Description of the task >> Output the data below line for line, exactly, up to and including the line where "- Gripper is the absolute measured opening" appears.

Data extract >>

---------------

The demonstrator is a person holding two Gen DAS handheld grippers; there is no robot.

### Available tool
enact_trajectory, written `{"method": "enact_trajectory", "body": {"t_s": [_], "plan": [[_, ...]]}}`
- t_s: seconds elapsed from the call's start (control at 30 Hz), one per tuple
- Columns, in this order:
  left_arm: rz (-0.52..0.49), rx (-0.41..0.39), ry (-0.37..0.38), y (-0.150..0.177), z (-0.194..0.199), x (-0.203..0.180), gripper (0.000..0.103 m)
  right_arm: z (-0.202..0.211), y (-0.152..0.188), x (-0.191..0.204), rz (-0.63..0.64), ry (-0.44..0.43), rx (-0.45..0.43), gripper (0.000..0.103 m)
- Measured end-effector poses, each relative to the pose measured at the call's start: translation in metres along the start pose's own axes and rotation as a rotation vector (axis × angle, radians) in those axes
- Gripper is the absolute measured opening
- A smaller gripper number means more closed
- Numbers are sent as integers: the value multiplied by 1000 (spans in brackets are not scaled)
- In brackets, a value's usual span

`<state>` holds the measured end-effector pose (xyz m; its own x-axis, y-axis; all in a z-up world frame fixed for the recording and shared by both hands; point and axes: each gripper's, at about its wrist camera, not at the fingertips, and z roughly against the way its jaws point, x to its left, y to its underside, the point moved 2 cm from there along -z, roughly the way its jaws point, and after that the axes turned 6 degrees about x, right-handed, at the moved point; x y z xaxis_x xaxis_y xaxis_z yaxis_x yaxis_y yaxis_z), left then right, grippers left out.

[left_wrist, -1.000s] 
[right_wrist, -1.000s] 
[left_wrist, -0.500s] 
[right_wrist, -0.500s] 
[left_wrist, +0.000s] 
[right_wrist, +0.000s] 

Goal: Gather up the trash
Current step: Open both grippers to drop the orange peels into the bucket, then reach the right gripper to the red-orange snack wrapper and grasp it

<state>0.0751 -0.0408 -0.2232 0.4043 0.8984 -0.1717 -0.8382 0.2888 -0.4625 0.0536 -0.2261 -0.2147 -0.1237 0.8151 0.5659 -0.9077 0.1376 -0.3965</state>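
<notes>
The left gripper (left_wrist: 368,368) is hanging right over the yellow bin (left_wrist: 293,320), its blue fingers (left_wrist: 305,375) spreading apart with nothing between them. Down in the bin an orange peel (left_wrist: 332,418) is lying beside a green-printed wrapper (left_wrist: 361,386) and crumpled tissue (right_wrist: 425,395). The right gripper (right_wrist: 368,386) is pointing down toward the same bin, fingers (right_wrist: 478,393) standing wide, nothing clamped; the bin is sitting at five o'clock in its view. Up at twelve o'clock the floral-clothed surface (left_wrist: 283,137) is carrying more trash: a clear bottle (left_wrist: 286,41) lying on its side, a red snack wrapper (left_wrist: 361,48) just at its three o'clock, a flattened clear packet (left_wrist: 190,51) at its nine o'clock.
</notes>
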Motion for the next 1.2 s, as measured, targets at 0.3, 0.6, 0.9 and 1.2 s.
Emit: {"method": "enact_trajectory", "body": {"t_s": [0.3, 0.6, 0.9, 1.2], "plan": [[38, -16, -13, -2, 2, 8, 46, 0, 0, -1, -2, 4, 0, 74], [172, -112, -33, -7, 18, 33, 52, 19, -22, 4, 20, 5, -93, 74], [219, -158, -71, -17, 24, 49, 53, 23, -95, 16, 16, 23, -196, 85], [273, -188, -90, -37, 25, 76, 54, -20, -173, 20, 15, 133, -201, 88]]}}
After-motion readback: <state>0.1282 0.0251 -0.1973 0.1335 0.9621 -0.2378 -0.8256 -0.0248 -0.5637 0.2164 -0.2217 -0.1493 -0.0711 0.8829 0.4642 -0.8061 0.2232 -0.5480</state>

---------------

Written solution >>
The demonstrator is a person holding two Gen DAS handheld grippers; there is no robot.

### Available tool
enact_trajectory, written `{"method": "enact_trajectory", "body": {"t_s": [_], "plan": [[_, ...]]}}`
- t_s: seconds elapsed from the call's start (control at 30 Hz), one per tuple
- Columns, in this order:
  left_arm: rz (-0.52..0.49), rx (-0.41..0.39), ry (-0.37..0.38), y (-0.150..0.177), z (-0.194..0.199), x (-0.203..0.180), gripper (0.000..0.103 m)
  right_arm: z (-0.202..0.211), y (-0.152..0.188), x (-0.191..0.204), rz (-0.63..0.64), ry (-0.44..0.43), rx (-0.45..0.43), gripper (0.000..0.103 m)
- Measured end-effector poses, each relative to the pose measured at the call's start: translation in metres along the start pose's own axes and rotation as a rotation vector (axis × angle, radians) in those axes
- Gripper is the absolute measured opening

Nothing more remains to be done for this exercise.